Background: Although ferret antisera used in influenza surveillance did not detect antigenic drift of A(H1N1)pdm09 viruses during 2015-16 season, low vaccine effectiveness was reported in adults. We investigated the immune basis of low responses to circulating A(H1N1)pdm09 viruses following vaccination.
Methods: Over 300 paired adult (18-49 yrs) pre and post-vaccination sera collected in 6 seasons (2010-11 to 2015-16) were analyzed by hemagglutination inhibition assays to evaluate the antibody responses to thirteen A(H1N1) viruses circulated from 1977 to 2016. Microneutralization and serum adsorption assays were used to verify 163K- and 223R-specificity of antibodies.
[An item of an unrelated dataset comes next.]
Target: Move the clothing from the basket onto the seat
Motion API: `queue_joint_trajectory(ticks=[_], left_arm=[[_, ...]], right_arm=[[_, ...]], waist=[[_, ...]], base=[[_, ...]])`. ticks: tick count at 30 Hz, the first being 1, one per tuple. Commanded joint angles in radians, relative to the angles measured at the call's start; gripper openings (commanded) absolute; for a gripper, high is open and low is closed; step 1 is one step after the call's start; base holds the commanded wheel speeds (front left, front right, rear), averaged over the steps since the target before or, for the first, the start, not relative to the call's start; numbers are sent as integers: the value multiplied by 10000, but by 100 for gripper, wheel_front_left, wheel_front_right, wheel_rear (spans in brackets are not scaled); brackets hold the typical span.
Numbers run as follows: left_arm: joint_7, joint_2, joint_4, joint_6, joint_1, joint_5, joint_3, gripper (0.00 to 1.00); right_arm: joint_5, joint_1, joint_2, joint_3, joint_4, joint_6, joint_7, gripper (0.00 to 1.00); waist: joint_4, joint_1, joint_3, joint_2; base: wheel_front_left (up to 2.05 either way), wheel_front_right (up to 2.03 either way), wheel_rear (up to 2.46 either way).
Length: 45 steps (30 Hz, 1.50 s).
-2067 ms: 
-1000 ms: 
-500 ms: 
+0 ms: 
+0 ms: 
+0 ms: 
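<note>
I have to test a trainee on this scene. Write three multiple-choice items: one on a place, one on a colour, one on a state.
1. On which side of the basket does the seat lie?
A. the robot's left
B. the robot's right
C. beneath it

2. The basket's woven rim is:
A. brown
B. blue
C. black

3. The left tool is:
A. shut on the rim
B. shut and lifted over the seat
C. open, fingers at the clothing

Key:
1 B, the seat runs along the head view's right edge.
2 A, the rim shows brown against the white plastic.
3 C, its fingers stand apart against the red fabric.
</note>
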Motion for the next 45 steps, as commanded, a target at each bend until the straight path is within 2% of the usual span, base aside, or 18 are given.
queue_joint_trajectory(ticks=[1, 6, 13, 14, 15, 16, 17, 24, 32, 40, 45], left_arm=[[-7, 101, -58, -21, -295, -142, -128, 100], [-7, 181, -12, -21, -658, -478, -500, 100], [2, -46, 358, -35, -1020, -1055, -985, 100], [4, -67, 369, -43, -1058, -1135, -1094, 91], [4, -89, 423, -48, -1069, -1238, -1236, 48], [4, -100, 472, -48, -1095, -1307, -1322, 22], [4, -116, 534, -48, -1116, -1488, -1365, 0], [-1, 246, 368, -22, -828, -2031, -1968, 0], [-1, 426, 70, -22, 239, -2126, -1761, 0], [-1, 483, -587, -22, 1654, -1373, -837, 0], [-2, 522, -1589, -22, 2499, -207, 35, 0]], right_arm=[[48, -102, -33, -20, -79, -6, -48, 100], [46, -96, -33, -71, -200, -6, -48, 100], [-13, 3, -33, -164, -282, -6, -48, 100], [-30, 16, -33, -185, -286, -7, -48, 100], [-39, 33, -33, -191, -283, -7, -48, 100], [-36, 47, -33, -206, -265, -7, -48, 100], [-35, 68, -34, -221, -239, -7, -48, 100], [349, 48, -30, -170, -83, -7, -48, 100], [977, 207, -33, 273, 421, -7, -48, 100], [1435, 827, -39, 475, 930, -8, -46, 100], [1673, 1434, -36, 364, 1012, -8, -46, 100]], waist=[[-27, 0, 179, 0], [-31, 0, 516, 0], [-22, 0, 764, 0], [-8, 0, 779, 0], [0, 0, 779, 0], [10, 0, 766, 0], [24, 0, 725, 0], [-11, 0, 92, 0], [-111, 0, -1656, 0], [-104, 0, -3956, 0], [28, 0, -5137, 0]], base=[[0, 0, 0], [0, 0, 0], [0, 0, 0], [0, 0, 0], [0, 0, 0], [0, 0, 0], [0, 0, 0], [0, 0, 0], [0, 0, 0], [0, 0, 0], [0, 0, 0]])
Results: Individual antibody profiles to A(H1N1) viruses revealed three priming patterns: USSR/77-, TW/86- or NC/99-priming. Over 20% of adults had reduced titers to cell-propagated circulating 6B.1 and 6B.2 A(H1N1)pdm09 viruses compared to the A/California/07/2009 vaccine virus X-179A. Significantly reduced antibody reactivity to circulating viruses bearing K163Q was only observed in USSR/77-primed cohort, whereas significantly lower reactivity caused by egg-adapted Q223R change was detected across all 3 cohorts.
Conclusion: Both 163K-specificity driven by immune priming and 223R-specificity from egg-adapted changes in the vaccine contributed to low responses to circulating A(H1N1)pdm09 viruses following vaccination. Our study highlights the need to incorporate human serology in influenza surveillance and vaccine strain selection.